The VirtualGL-side fix has also been implemented: https://github.com/VirtualGL/virtualgl/issues/220 . So now this bug should be prevented from both sides :) I did a thorough compatibility test and all combinations I used worked.
Environment
~/.ignition/rendering
Description
Steps to reproduce
sudo chmod g+rw /dev/dri/card0
vglrun +v -d /dev/dri/card0 ign gazebo -v4
Output
VirtualGL is a nice way to run Gazebo in many constrained environments where e.g. a fully-fledged X server cannot be run, or it is running on a wrong GPU etc.
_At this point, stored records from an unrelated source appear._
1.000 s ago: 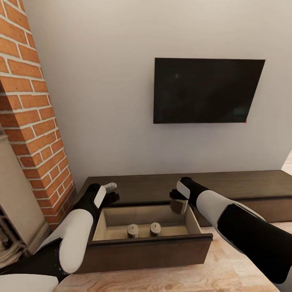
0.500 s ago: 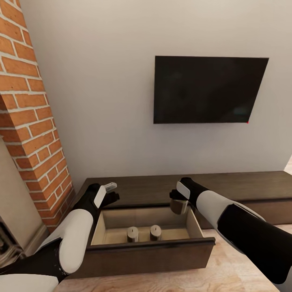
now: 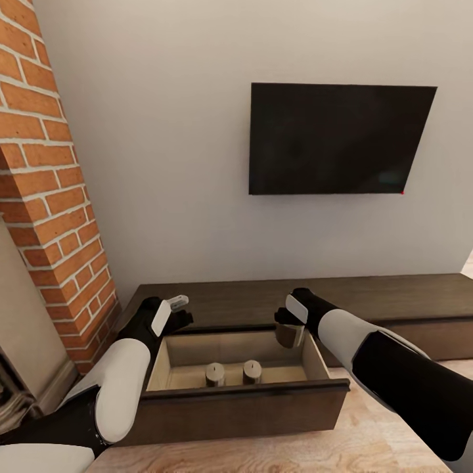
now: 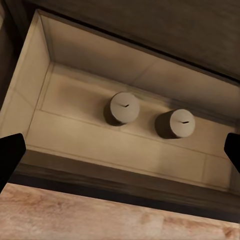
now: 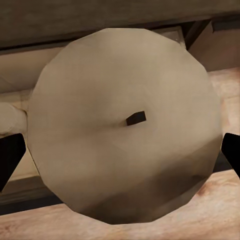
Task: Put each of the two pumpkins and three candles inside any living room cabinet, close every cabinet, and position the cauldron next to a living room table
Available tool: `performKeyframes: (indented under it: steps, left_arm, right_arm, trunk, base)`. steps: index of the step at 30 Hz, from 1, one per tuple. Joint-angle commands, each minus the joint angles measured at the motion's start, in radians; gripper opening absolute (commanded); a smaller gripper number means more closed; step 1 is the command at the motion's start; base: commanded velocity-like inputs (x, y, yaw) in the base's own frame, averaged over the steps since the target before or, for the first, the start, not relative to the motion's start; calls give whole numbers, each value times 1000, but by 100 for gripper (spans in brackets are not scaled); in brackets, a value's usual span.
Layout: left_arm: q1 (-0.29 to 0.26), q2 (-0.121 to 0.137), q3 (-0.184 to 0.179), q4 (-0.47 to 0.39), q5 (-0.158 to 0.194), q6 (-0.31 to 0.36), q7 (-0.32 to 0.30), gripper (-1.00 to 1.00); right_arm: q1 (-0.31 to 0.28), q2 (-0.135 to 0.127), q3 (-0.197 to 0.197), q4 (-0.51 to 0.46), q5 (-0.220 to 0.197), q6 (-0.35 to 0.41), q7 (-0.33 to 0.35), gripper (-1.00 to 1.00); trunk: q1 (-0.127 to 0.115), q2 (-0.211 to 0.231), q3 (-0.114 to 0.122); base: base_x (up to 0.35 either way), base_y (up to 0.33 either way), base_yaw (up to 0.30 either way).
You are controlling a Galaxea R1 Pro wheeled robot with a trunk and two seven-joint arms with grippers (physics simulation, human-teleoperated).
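The long dark-brown cabinet (image 3: 394, 295) has one drawer (image 3: 236, 401) pulled out. Two grey-beige candles (image 3: 215, 374) (image 3: 251, 371) stand side by side on the drawer's pale floor, and both candles (image 4: 123, 107) (image 4: 181, 123) also show from above in the left wrist view. My left gripper (image 3: 182, 320) (image 4: 120, 155) hovers open over the drawer's back left corner, holding nothing. My right gripper (image 3: 289, 328) (image 5: 120, 157) is shut on a third candle (image 3: 289, 335) (image 5: 125, 130), held above the drawer's back right part, wick toward the wrist camera.
A black TV (image 3: 338, 138) hangs on the pale wall above the cabinet. A red brick column (image 3: 52, 217) and a beige fireplace edge (image 3: 26, 355) stand at the left. Light wooden floor (image 3: 315, 447) lies in front of the drawer.
The head view has shifted slightly, so the TV sits higher in the picture. Both arms, the held candle and the two candles in the drawer keep their places.
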Motion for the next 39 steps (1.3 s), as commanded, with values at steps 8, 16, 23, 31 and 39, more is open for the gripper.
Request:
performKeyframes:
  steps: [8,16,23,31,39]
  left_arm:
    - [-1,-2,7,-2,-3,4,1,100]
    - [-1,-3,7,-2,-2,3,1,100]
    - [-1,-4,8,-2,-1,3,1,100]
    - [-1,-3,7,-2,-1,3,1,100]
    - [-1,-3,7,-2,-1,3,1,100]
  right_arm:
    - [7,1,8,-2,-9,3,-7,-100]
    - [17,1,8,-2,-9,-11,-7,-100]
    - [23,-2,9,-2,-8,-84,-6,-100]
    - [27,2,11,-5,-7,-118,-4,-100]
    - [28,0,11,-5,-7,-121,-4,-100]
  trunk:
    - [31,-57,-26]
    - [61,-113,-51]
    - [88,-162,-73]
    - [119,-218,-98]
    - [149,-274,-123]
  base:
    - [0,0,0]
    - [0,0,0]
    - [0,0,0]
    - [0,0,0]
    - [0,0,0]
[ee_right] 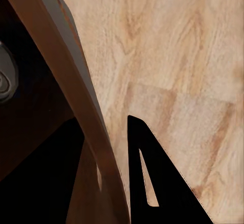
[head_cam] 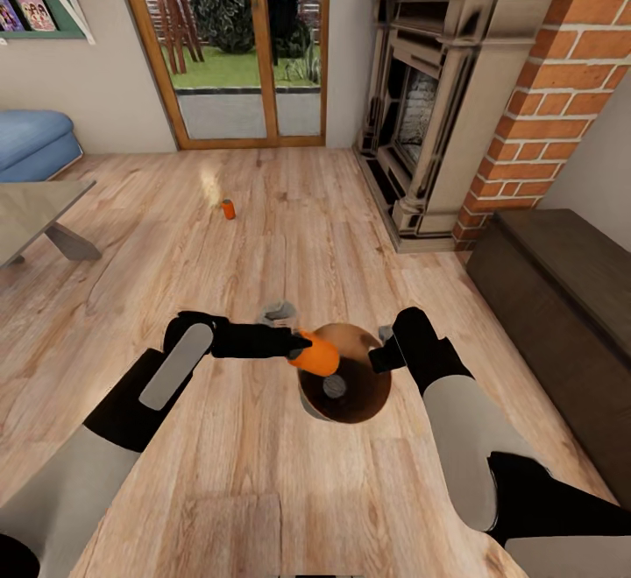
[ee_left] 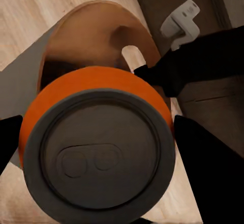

We've been using it all the time in SubT challenge with Dome without problems. The above example works correctly in Dome and Edifice and fails in Fortress. I know Fortress came with headless rendering support, but VirtualGL is more mighty - it can also redirect the GUI to use EGL (when connected with xvfb).
The EGL backend of VirtualGL works so that it intercepts GLX calls from the application and substitutes them with relevant EGL calls. This translation/faking layer is not 100% feature complete. However, with the error being so non-informative, I have no idea what could be wrong (whether it's gazebo-side or virtualgl-side).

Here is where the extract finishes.